Table 22-3 shows the options you can use with the Tracert program (type them before the host name or address). A few other arcane options are not listed here.

Option Description
-d Specifies not to resolve addresses to host names, so the resulting list of hosts consists only of numeric IP addresses
-h n Specifies a maximum number of n hops to trace before giving up
-w n Specifies that the program wait n milliseconds for each reply before giving up
Table 3: Options for the Tracert Program

Displaying Internet Connections Using Netstat

Netstat is a network diagnostic program you can use for any TCP/IP connection--Internet connections or LANs. You can run Netstat to see which computers your computer is connected to over the Internet--not the ISP to which you dial in, but other Internet hosts to or from which you are transferring information.

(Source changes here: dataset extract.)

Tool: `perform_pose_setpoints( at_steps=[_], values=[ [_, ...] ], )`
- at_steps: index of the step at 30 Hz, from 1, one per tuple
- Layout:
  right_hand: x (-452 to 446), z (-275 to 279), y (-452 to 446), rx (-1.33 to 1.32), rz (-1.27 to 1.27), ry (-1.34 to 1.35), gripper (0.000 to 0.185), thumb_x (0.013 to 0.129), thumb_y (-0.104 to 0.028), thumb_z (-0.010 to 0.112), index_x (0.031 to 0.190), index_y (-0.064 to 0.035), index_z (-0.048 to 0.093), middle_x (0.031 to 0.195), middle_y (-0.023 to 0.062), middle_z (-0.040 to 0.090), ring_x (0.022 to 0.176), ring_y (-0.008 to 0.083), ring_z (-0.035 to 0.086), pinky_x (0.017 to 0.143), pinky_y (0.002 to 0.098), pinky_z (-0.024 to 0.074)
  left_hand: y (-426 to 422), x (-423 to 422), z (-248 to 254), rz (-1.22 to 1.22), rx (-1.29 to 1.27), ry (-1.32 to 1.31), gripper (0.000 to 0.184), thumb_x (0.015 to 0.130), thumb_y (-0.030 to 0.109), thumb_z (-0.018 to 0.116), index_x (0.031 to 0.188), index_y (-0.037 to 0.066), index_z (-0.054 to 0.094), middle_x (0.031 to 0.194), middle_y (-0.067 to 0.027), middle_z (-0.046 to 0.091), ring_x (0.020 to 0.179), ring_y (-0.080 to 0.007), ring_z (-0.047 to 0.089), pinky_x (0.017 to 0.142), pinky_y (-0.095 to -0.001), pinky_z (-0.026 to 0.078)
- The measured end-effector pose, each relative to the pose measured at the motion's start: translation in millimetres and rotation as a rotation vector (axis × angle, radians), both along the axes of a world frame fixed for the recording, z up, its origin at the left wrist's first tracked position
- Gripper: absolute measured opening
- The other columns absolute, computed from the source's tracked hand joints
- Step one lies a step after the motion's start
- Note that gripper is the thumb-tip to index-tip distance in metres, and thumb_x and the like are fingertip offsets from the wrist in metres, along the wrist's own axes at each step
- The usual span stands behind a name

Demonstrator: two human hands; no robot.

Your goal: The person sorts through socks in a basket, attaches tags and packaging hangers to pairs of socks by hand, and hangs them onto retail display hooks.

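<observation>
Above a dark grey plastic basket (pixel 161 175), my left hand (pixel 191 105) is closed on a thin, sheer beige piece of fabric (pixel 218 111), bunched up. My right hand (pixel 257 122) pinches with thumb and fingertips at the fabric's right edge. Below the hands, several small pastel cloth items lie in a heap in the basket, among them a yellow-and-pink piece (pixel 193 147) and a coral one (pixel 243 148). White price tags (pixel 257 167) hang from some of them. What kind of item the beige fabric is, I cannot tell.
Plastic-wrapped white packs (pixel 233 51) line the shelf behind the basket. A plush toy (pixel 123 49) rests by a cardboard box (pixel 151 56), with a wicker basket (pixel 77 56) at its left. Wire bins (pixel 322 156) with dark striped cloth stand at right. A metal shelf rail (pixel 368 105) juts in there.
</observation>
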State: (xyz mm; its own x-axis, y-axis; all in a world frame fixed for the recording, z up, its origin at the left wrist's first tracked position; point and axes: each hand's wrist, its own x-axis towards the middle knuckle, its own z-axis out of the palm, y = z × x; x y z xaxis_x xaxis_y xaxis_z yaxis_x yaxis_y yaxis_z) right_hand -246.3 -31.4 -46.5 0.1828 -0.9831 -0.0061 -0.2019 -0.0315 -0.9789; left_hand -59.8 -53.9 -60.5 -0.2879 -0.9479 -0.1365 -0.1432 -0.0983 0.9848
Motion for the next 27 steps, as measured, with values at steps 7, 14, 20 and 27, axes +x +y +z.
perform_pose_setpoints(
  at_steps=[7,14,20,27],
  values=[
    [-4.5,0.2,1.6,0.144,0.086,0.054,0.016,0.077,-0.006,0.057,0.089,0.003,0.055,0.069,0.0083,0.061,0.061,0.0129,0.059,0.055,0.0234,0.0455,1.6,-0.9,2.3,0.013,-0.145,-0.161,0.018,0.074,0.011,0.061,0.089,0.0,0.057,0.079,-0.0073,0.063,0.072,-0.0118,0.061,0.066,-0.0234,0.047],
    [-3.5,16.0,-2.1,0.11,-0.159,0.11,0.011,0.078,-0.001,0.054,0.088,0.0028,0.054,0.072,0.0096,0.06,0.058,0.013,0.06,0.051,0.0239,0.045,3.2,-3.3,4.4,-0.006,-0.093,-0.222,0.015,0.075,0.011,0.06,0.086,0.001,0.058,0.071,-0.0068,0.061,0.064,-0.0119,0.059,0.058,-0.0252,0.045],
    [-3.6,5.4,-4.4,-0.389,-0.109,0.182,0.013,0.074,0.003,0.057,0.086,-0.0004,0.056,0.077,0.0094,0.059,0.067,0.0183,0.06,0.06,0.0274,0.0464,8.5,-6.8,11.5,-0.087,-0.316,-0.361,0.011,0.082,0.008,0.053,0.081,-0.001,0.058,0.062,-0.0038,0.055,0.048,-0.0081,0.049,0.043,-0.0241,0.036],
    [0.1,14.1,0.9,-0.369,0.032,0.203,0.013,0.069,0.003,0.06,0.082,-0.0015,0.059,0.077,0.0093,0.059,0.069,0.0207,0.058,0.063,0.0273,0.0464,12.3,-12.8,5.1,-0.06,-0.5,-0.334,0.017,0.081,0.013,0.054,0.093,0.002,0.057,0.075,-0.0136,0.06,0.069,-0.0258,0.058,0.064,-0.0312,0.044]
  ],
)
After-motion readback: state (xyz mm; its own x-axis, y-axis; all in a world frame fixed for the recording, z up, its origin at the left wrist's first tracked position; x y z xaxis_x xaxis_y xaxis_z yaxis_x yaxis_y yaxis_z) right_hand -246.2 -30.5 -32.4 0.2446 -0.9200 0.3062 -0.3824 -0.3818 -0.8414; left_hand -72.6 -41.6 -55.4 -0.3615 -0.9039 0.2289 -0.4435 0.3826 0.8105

To run Netstat, open a Command Prompt window by choosing Start | All Programs | Accessories | Command Prompt. Then type the following:

netstat

When you press ENTER, you see a listing of the Internet connections currently running, like this:

Active Connections

Proto Local Address Foreign Address State
TCP inspiron7000:4683 ftp1.us.dell.com:ftp ESTABLISHED
TCP inspiron7000:4684 wx.iecc.com:pop3 SYN_SENT
TCP inspiron7000:4687 pop.vip.sc5.yahoo.com:pop3 TIME_WAIT
TCP inspiron7000:4689 smtp.america.net:smtp ESTABLISHED
TCP inspiron7000:4690 books.iecc.com:http SYN_SENT
TCP inspiron7000:4431 msgr-ns9.msgr.hotmail.com:1863 ESTABLISHED

This listing shows that the computer is connected to other computers for receiving Web pages (the 80 or http at the end of the address signifies the port commonly used for Web page retrieval), for file transfer (ftp), for sending mail (smtp), for receiving mail (pop3), and for instant messaging.

tip To see a listing of all the command-line options for the Netstat program, type netstat /h at the DOS prompt.